La mise à jour du classement FIFA, publiée quelques heures après la finale de la Coupe du Monde 2026, confirme la belle progression de la République Démocratique du Congo. Portés par un parcours remarqué au Mondial, les Léopards gagnent cinq places et pointent désormais au 41e rang mondial.
Ce bond n’a rien de surprenant au vu des résultats obtenus en phase de groupes. La sélection congolaise a d’abord tenu tête au Portugal en arrachant un match nul précieux, avant d’enchaîner avec une victoire solide face à l’Ouzbékistan. Deux performances qui pèsent lourd dans le calcul des points FIFA et qui récompensent la régularité affichée par le groupe tout au long du tournoi.
Avec cette 41e place, la RDC retrouve un niveau qu’elle n’avait plus atteint depuis le départ de Florent Ibenge. Le cap symbolique du top 40 se rapproche donc, et il suffirait de peu pour le franchir lors de la prochaine fenêtre internationale.
Sur le continent, l’avancée est tout aussi significative. Les Léopards deviennent la 7e nation africaine au classement. Ils devancent désormais le Cameroun et se placent juste derrière le quinté de tête historique du football africain. C’est une première depuis plusieurs années pour une équipe qui a longtemps oscillé entre la 10e et la 15e place en Afrique.
Au-delà du chiffre, cette progression a des effets concrets.
- Chapeaux FIFA : la RDC améliore son positionnement pour les prochains tirages au sort, que ce soit pour les qualifications à la CAN ou pour les barrages du Mondial.
- Crédibilité sportive : battre une nation européenne comme le Portugal et s’imposer contre une équipe asiatique en pleine croissance donne du poids au projet des Léopards.
- Confiance du groupe : les joueurs reviennent de ce Mondial avec la certitude qu’ils peuvent rivaliser avec n’importe qui, et cela se ressent dans les points.

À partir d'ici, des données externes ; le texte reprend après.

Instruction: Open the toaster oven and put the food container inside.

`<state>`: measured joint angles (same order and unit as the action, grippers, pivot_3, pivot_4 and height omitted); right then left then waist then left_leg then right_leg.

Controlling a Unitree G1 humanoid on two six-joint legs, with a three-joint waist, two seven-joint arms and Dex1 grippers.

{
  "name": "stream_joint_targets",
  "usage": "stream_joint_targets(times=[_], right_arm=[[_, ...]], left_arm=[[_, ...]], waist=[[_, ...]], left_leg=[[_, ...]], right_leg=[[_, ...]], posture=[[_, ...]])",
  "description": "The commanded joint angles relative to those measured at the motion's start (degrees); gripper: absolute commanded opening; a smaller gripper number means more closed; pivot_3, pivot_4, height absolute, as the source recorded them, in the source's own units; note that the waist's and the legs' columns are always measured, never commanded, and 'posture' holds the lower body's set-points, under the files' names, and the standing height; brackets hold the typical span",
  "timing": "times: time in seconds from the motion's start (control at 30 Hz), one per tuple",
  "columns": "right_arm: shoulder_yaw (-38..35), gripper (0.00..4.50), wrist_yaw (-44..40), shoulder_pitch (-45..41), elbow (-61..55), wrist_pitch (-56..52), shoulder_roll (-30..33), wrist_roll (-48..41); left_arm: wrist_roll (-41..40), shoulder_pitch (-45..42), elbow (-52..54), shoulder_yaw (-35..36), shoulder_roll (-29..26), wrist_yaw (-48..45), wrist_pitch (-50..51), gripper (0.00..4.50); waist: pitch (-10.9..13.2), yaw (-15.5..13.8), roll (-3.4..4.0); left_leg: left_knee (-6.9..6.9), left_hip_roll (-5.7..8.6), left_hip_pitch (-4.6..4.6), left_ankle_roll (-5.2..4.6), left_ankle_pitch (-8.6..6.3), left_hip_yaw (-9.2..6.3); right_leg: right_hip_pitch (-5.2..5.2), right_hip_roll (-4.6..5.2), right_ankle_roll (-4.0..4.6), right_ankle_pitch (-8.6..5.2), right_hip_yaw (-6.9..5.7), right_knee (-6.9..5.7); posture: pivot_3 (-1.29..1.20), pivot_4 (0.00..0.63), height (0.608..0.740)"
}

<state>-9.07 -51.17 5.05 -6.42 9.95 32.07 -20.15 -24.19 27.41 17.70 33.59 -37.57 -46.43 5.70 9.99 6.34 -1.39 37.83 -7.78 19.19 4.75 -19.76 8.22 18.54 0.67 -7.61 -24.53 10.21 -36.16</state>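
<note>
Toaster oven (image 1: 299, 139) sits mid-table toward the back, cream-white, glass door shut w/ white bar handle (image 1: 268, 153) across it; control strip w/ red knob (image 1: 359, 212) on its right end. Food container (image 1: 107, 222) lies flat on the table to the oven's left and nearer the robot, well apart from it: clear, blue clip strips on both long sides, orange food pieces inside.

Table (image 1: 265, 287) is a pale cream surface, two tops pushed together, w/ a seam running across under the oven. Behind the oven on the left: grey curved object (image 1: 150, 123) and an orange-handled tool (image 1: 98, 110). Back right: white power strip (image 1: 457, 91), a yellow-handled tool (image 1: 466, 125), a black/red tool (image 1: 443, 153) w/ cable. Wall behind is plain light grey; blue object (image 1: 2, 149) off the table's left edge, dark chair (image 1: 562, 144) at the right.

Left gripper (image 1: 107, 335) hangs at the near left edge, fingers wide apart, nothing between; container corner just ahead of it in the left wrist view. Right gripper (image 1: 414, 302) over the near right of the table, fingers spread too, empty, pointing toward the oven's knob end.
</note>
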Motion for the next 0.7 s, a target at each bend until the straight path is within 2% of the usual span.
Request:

Le staff technique misera justement sur cet élan. L’objectif n’est pas de se contenter de cette 41e place.
Aujourd’hui, seules cinq nations africaines figurent dans le top 30 mondial : le Maroc, le Sénégal, l’Égypte, le Nigeria et l’Algérie. C’est précisément ce cercle que la RDC vise à moyen terme.
Pour y arriver, plusieurs chantiers sont déjà identifiés. Il faudra d’abord confirmer en match officiel. Les prochaines éliminatoires de la CAN et la suite des qualifications pour la Coupe du Monde 2030 seront décisives. Chaque victoire contre une équipe mieux classée rapporte gros et permet de grignoter des places rapidement.
Ensuite, la régularité sera la clé. Le nul contre le Portugal et la victoire contre l’Ouzbékistan ont montré le potentiel. Le défi consiste maintenant à enchaîner ce type de performances, y compris lors des matchs amicaux et des tournois de préparation.
Les supporters, eux, ont retrouvé l’espoir. Remplir les stades, pousser derrière l’équipe, et transformer cette dynamique en résultats concrets : c’est tout l’enjeu des prochains rassemblements.
La RDC ne fait pas que gagner cinq places. Elle récupère une place dans la hiérarchie africaine et mondiale qu’elle avait perdue. De la 46e à la 41e place mondiale, de la 10e à la 7e place africaine : le message est clair. Les Léopards sont de retour, et ils ont l’ambition de ne plus quitter les sommets.